Clientside HTML Minification

Clientside HTML Minification - javascript

Is there a way to this kind of minification with javascript and update the DOM (clientSide)
Input:
<div class="parentDiv">
<div class="childDiv">Some text</div>
<div class="childDiv">Some text</div>
</div>
Output:
<div class="parentDiv"><div class="childDiv">Some text</div><div class="childDiv">Some text</div></div>
I know its useless doing the minification after downloading all the content.
The point here is to stop the identation to create gaps between my divs. I know that if I put a comment between the tags the gap won't appear but it gets difficult to understand the code with so many comments between my div tags.
See this [post] and you'll understand what I mean.
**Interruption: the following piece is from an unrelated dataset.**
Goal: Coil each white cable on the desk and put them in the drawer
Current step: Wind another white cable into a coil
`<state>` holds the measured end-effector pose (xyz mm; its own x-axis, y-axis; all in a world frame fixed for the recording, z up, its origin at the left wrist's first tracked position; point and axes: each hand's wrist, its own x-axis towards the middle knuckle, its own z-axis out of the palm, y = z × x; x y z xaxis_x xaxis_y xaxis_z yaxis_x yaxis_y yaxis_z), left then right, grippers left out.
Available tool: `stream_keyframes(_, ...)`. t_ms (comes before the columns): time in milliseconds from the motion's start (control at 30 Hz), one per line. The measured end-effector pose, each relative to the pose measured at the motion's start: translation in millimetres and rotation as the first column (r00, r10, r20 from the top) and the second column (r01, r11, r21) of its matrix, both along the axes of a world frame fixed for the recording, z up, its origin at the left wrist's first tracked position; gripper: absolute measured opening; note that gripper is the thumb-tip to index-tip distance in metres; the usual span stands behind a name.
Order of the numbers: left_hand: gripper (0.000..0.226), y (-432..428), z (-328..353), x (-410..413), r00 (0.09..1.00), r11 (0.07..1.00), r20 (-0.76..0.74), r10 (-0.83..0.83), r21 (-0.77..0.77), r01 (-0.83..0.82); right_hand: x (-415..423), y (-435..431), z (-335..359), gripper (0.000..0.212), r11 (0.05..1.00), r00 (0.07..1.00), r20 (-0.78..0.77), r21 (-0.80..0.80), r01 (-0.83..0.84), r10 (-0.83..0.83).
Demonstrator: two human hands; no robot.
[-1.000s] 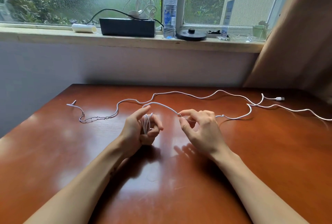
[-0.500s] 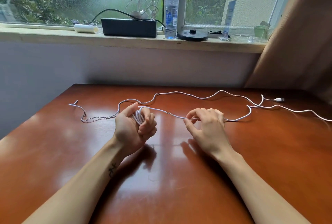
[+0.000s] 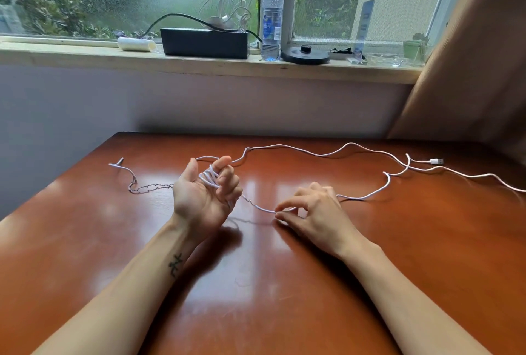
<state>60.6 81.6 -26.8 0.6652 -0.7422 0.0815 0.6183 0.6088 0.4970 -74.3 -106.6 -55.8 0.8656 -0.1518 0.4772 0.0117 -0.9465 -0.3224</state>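
Note:
My left hand (image 3: pixel 203 191) is turned palm up over the desk, with several loops of a white cable (image 3: pixel 209 179) wound round its curled fingers. From those loops the cable runs right to my right hand (image 3: pixel 311 212), which pinches it between thumb and forefinger just above the desk (image 3: pixel 256 283). Past that hand it curves on to the right (image 3: pixel 378 191). A second white cable (image 3: pixel 313 152) lies in waves across the far part of the desk; its left end (image 3: pixel 119 161) is near the left edge. A USB plug (image 3: pixel 437 161) lies at the far right. No drawer is in view.
The desk is glossy reddish wood against a grey wall. On the window sill stand a black box (image 3: pixel 203 43) with tangled cables on top, a water bottle (image 3: pixel 271 17), a black round base (image 3: pixel 305 55) and a white roll (image 3: pixel 136 43). A brown curtain (image 3: pixel 469 70) hangs at right.
My left hand has turned palm up with more loops round its fingers. My right hand has slid right and nearer along the cable, dropping towards the desk.

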Motion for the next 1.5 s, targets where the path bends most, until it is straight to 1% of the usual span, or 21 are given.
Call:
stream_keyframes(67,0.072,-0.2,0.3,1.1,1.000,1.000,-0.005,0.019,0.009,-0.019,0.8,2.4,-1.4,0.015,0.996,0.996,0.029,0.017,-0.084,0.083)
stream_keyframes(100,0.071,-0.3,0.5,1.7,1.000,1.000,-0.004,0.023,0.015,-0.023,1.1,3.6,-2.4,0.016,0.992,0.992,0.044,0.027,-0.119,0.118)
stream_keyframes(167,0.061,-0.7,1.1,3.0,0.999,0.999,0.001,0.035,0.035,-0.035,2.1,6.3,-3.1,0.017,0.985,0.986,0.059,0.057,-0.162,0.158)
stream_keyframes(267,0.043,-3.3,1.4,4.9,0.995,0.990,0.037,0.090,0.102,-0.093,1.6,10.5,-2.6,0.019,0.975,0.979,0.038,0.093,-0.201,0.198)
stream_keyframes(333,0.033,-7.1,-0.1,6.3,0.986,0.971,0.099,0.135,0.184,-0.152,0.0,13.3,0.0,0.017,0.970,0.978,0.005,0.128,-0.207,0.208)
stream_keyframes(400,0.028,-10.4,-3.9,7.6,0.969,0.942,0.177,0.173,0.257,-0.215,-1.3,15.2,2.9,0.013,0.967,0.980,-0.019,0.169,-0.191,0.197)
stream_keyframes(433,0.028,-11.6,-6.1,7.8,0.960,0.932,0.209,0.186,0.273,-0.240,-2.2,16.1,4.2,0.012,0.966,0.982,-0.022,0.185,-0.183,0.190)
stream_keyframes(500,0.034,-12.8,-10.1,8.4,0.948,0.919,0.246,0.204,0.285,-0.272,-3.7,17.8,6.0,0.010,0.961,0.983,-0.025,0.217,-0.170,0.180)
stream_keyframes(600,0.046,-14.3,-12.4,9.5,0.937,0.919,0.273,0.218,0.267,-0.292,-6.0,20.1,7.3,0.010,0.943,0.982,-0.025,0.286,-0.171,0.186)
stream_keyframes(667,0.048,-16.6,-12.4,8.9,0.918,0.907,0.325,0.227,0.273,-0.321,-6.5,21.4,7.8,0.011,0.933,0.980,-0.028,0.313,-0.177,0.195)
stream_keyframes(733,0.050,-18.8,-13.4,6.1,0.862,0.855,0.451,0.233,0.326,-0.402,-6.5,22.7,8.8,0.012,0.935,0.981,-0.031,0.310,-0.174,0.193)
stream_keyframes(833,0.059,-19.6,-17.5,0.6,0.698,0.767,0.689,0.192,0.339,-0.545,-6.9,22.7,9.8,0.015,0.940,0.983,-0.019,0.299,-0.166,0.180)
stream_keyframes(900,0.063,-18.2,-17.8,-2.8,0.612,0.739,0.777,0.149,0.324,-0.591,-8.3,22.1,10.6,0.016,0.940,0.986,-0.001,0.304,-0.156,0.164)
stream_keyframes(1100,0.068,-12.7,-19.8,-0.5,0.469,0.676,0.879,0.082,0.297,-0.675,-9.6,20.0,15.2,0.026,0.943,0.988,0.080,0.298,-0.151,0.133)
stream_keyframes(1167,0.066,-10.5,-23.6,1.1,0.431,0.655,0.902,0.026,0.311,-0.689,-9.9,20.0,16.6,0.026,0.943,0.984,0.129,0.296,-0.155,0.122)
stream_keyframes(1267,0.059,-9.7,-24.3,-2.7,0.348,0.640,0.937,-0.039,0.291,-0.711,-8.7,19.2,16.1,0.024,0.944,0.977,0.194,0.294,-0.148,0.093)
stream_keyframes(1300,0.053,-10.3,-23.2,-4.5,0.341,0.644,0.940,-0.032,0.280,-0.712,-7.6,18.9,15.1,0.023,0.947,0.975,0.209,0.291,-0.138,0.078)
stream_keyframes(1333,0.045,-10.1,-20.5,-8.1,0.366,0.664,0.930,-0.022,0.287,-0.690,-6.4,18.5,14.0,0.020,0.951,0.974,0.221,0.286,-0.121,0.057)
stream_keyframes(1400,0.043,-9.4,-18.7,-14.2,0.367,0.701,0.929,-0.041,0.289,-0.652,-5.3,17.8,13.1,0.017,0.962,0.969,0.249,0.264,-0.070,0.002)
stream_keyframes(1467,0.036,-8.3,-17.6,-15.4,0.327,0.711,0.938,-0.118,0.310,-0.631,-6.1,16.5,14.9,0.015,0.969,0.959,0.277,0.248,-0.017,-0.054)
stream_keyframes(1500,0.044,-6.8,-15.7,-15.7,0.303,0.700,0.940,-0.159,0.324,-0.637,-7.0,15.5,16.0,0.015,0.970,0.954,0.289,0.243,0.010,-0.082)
I managed to achieve what I wanted and even created a jQuery plugin to it.
jQuery.fn.clearWhiteSpace = function () {
var htmlClone = this.html().replace(/\n[ ]*/g,"");
this.html(htmlClone);
return this;
}
$(".parentDiv").clearWhiteSpace();
there is an example I wrote in jsfiddle
But thanks for all your effort. :)

If it's a minification the DOM won't update. Also there's nothing client-side minification accomplishes: it's not faster to download and it's not obfuscated from the client.
For what you wrote, you can replace '\n' with '' I guess.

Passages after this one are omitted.